La ragione di fondo sta nella divergenza tra due modelli. Da un lato un’Italia che cresce poco, fatica a trattenere competenze e rimane intrappolata in una struttura economica rigida. Dall’altro una Spagna che, pur con i suoi limiti, ha costruito negli ultimi anni una traiettoria riconoscibile. Nel 2025 il Pil spagnolo è cresciuto del 3%, contro lo 0,4% italiano. Ma il dato più rilevante è la continuità, una sequenza di anni di crescita sostenuta da consumi interni e salari in aumento.
Il punto di svolta è stato l’investimento strategico nell’energia. La Spagna ha raddoppiato la propria capacità rinnovabile portando oltre la metà della produzione elettrica su fonti pulite. Il risultato è un abbassamento strutturale dei costi energetici che incide direttamente sulla competitività industriale. Un’impresa che produce in Spagna parte con un vantaggio che in Italia non può essere compensato da incentivi o sussidi.
Il caso dell’eolico rende evidente la distanza tra i due paesi. La Spagna ha costruito una filiera industriale capace di produrre tecnologia ed esportarla. L’Italia invece resta bloccata in un sistema autorizzativo lento e frammentato. La Spagna chiude il 2025 a 33 GW installati, con l’obiettivo di 62 GW al 2030, e una filiera industriale-domestica che esporta turbine in tutto il mondo e impiega oltre 35.000 persone. L’Italia si ferma a 13,7 GW, con appena 563 MW installati nel 2025. Ma la differenza più significativa riguarda la redistribuzione del valore: in Spagna i territori partecipano ai benefici della transizione energetica, mentre in Italia questi restano concentrati nelle mani di pochi operatori. È una differenza che incide sulla coesione sociale oltre che sull’economia.

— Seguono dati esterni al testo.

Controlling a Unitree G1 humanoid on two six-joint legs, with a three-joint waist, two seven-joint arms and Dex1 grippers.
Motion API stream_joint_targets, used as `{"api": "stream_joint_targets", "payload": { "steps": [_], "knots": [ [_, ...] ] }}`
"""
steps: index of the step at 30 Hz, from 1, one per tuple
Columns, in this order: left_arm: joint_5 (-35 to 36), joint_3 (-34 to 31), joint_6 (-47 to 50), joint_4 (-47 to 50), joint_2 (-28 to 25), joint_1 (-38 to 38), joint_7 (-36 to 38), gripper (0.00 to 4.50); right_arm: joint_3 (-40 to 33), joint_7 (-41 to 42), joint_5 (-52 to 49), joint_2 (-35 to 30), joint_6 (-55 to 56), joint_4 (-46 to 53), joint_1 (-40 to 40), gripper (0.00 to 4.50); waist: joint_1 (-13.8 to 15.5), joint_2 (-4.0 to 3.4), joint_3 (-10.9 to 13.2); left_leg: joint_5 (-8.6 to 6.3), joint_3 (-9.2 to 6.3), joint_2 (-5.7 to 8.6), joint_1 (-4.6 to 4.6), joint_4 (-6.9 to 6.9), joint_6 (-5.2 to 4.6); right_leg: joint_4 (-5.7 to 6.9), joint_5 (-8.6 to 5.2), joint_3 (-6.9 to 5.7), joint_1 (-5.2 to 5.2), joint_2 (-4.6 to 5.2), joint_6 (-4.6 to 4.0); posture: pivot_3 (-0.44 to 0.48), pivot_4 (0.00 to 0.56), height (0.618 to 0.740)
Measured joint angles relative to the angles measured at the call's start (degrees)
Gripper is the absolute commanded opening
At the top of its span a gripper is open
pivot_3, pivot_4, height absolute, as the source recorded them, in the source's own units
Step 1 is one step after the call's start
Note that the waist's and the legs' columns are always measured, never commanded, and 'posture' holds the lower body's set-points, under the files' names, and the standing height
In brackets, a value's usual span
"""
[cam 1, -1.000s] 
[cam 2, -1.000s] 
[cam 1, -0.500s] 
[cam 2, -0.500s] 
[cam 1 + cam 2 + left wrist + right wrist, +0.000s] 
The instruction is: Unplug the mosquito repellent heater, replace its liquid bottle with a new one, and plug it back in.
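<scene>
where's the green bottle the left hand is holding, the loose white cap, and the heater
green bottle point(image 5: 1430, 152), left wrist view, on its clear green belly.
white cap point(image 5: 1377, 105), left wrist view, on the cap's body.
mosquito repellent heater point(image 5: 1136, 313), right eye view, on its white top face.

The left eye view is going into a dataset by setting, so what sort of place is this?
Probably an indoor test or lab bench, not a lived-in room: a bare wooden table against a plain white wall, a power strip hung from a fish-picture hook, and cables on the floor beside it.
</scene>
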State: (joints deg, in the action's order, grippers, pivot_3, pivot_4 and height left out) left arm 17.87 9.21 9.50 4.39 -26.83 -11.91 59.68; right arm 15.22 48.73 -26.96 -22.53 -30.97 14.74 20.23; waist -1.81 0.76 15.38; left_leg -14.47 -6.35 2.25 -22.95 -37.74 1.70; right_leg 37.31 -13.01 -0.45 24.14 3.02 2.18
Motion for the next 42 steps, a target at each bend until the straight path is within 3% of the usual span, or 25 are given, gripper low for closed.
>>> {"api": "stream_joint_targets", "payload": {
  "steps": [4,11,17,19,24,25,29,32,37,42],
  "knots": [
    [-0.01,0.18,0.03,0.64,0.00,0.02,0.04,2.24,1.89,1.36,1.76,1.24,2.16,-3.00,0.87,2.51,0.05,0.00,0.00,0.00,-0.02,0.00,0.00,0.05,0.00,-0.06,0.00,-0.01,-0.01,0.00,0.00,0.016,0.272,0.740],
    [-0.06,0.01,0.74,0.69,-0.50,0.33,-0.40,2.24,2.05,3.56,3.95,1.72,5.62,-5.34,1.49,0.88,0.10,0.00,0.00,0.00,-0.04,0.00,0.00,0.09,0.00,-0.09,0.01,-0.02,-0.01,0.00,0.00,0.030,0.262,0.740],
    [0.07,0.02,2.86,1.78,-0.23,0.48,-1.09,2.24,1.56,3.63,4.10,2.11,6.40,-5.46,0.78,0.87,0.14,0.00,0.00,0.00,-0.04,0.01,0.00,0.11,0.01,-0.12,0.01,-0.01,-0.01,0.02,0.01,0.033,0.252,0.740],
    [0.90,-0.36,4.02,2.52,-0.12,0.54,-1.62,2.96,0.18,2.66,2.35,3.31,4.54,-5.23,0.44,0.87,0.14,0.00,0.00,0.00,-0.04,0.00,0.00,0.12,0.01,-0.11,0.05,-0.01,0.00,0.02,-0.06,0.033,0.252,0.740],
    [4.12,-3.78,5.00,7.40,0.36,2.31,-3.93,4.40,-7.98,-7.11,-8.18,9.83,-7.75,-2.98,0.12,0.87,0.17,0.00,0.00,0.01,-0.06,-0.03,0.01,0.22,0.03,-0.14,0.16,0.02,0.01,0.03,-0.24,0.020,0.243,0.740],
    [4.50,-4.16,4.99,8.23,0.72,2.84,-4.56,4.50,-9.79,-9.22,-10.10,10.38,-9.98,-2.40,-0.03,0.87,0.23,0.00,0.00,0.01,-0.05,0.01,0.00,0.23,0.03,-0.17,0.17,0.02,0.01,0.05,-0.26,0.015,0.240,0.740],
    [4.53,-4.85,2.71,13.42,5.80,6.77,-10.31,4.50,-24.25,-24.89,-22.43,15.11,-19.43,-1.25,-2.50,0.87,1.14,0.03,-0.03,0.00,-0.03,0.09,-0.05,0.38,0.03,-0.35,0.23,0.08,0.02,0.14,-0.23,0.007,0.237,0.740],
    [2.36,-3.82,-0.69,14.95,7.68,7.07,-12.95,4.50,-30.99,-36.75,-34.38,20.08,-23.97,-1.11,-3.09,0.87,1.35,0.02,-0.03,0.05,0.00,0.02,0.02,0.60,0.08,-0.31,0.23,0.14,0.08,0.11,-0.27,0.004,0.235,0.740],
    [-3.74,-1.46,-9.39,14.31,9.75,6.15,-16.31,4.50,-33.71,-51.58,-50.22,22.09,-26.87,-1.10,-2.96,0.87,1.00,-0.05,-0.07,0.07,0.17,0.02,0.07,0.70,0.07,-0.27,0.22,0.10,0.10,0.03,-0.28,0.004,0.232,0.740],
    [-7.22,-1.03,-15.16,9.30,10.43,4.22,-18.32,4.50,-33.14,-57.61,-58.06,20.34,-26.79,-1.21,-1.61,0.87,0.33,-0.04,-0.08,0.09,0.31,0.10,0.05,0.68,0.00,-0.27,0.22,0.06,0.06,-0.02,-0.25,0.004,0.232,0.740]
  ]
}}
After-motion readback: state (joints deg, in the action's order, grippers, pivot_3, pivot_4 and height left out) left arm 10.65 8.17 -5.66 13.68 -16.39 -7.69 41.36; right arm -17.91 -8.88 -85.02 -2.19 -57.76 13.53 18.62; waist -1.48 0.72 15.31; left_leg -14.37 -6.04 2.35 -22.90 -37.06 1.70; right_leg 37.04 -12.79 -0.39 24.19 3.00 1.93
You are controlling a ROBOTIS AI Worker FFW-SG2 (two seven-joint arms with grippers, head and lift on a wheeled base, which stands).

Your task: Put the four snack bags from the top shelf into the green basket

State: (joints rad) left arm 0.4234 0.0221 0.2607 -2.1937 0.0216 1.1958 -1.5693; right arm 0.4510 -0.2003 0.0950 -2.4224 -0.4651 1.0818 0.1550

Ma il divario non è solo economico. La Spagna ha costruito la propria democrazia recente su una memoria ancora viva, sviluppando una maggiore attenzione alla partecipazione e al ruolo delle istituzioni, mentre in Italia questo legame si è progressivamente indebolito, trasformandosi spesso in una dinamica di appartenenza più che di responsabilità. Un deputato italiano può arrivare a guadagnare fino a 18.700 euro lordi al mese mentre in Spagna la retribuzione si aggira intorno ai 5.500 euro e segue logiche più vicine a quelle del resto della società.
È in questo contesto che si inserisce la scelta di partire. Non è solo una ricerca di opportunità ma il tentativo di vivere in un sistema più coerente, dove le regole siano leggibili e il tempo non venga assorbito dall’incertezza. Certo la Spagna non è un modello perfetto, la disoccupazione resta elevata e il costo della vita nelle grandi città è in crescita. Ma offre una direzione. Ed è proprio questa direzione, più ancora dei numeri, ad attrarre.
In un’Europa sempre più vincolata da equilibri esterni e meccanismi tecnocratici, la Spagna ha costruito una struttura economica non ricattabile. La differenza sta tra sistemi che trattengono valore e sistemi che lo disperdono. Ed è proprio questa distanza a muovere le persone.